Lake George is an unincorporated community in Lincoln Township, Clare County in the U.S. state of Michigan.  The town is at the northern end of Lake George at . The ZIP code for Lake George, is 48633 and provides P.O. Box service to an area on the northern side of Lake George. A post office was established on December 8, 1899. As of 2021, the 48633 ZIP Code Tabulation Area had a population of 107.

Lake George was originally founded as a lumber settlement by George Lake.
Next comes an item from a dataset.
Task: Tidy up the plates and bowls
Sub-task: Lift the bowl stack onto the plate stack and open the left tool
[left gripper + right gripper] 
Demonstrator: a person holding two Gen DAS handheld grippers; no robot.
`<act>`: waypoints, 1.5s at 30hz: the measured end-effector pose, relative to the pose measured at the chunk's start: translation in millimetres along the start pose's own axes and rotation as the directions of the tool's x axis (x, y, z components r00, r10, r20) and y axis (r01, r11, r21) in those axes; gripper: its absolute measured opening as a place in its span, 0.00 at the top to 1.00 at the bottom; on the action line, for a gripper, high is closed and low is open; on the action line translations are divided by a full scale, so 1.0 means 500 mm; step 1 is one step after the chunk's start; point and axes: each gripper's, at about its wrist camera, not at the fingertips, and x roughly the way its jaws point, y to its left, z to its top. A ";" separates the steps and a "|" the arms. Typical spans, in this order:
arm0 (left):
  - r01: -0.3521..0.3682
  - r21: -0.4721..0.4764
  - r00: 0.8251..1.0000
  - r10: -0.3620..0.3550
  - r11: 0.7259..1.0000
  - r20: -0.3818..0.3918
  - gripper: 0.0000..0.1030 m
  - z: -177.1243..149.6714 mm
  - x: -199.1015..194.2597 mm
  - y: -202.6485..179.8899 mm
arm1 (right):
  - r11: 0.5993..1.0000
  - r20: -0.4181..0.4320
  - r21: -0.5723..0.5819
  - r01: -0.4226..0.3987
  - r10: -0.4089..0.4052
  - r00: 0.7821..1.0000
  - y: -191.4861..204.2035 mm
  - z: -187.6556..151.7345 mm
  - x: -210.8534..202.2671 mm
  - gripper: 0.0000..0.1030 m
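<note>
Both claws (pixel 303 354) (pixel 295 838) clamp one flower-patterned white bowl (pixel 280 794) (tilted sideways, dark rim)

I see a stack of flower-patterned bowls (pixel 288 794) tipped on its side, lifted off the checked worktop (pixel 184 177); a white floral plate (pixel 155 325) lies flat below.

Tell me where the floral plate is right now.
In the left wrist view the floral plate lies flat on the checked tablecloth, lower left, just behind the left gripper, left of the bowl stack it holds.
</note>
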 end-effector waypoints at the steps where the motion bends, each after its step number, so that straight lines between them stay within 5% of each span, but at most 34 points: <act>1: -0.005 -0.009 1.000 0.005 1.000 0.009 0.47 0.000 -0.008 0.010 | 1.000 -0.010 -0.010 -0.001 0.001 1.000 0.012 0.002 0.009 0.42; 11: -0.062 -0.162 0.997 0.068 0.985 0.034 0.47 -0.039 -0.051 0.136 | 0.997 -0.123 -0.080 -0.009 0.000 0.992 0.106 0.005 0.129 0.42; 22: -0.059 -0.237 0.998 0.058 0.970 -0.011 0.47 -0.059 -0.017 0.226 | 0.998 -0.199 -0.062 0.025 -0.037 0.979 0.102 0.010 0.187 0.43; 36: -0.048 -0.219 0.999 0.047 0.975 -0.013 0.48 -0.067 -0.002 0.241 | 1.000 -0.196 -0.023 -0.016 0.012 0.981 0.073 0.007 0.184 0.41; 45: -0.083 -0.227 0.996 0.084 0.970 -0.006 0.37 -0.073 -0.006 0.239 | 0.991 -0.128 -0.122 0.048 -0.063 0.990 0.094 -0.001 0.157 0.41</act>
It was a station on the Toledo, Ann Arbor and North Michigan Railway.

Winfield Scott Gerrish is credited with revolutionizing lumbering in Michigan by building a seven-mile-long logging railroad from Lake George to the Muskegon River in Clare County.

The area is mostly wooded land with a variety of wildlife including white-tail deer, wild turkey, pheasant, and other game animals.  Fishing is very popular in the area with numerous lakes (10 within a 10-mile radius) containing largemouth bass, perch, bluegill, sunfish, pike, musky, bullhead catfish, and rock bass.

The population of the area is somewhat mixed. It mainly consists of the original pioneer families and the tourists who stay there during the summer season. There are very few jobs in the area, therefore workers commute to places as far as the Midland area to obtain work.

The town has a large bar (the Swiss Inn), a restaurant and a few small stores; the Lake George Grocery and the new Depot.

There was an old train depot (no longer standing) where two trains crashed on July 19, 1925.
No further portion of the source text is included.